Dear All,
I have aligned the reads to the reference genome using Bowtie2. The generated sam was then converted to bam and sorted. The sorted file using the following command i tried to generate consensus sequence:
samtools mpileup -uf ref.fa aligned_sorted.bam | bcftools call -c | vcfutils.pl vcf2fq > aligned.fasta
However, a fasta file is generated. Viewing the tail of the file i get the follwoing:
HEHHHHHEHEEHEBBEBBBBBBBBBBBBBBBBBBBBBBBBBBBBBBBBBBBBBBBBBBBB
BBBBBBBEEEEEEHHHHHHHHHHHHHHHHHHHHHHHHHHHHHHHHHHHHHHHHHHEHHHH
HHHHHHHHHHHHHHHEEEHHHEHHCCC@CCC@CEEEEEEEEEEECEEEEEEEEEEHHHHH
EHHHHHHHHHHHHHHHHHHHHHHHEHHKKKKKKKKKKKHEEEHECEEEEEEEECCEEEEE
EEEEEEEEEEEEEEEEHHHHHHHEKHHKKHKNNNNNQQQQNQQQNQNQQQQQQQTQTTQQ
TQQTQQQQQQNQQHNTTTTTTTTTTTQQQQNQQQQQQQQQQQQQQQQNQQQQQQQQQTQQ
QQQQQQQQQQQQQQQQQQQQQQQQQQQQQQQQQQQQQQQQQQQQQQQNNNNQQQQKKKKK
KKKKKKKHHHHHHHHHHHHHHHHEEEEEEEEEEEEEEEEEEEEEEEBBBBBBBBBBBBEE
EEEEEEEEEEEEEEEEEEEEEEEEEEEECCCCCCCCCFFFFFFFFFFFFFFFFFFFFFFF
FFFFFFFFFFFFFFFFFFFFFFCCCCCCCC
What does this mean.

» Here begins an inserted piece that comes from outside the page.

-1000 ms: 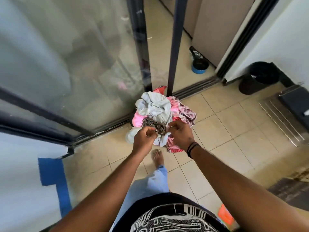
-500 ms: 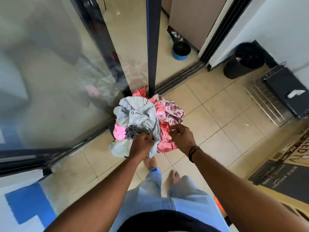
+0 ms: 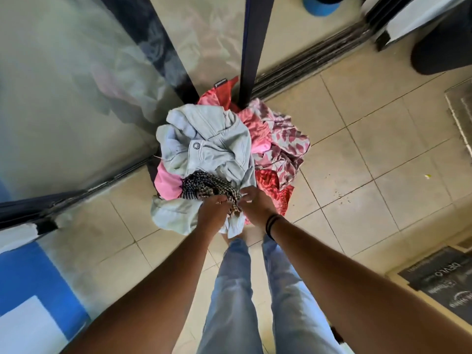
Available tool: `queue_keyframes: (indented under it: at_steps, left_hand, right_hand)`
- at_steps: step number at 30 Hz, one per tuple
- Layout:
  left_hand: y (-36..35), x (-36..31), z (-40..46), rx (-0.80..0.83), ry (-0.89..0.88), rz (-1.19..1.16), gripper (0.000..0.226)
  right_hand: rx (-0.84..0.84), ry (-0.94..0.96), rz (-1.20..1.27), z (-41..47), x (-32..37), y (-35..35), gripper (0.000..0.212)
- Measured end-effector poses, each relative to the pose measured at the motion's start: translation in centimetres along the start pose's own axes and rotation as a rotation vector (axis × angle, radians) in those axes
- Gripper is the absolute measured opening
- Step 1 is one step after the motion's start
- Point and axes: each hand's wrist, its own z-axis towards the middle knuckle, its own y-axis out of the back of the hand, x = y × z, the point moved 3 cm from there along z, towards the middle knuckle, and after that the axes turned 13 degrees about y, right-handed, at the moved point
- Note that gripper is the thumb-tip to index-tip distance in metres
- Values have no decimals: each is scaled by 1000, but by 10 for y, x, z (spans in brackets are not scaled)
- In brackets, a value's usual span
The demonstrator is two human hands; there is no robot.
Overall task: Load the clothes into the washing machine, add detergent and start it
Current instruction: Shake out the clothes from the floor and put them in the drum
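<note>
A heap of clothes (image 3: 224,154) lies on the tiled floor against a sliding glass door: a pale blue denim garment (image 3: 207,146) on top, pink and red patterned fabrics (image 3: 278,146) to the right, and a black-and-white checked cloth (image 3: 204,186) at the near side. My left hand (image 3: 213,213) grips the near edge of the heap at the checked cloth. My right hand (image 3: 255,204), with black bands on its wrist, pinches the same edge beside it. What the heap sits in is hidden. No washing machine or detergent is in view.
The glass door (image 3: 76,98) and its dark frame post (image 3: 251,47) stand right behind the heap. A black bin (image 3: 444,42) is at the far right, a blue bowl (image 3: 321,6) beyond the door track, a cardboard box (image 3: 439,284) at the near right. My legs stand below the heap.
The view has tilted down and come closer to the heap. My right hand has shifted left to meet my left hand at the checked cloth.
</note>
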Motion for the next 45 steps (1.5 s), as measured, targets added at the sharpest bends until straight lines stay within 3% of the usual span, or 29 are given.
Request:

I expected the file to have charcaters 'ATGC'
Thanks in advance..
Regards, sam
Is this base quality ?
Your last command is
vcfutils.pl vcf2fq
, so you get a fastq fileThanks Bastien for your reply. But why is base quality printed in a consensus fasta file. I would like to use this fasta file for further analysis.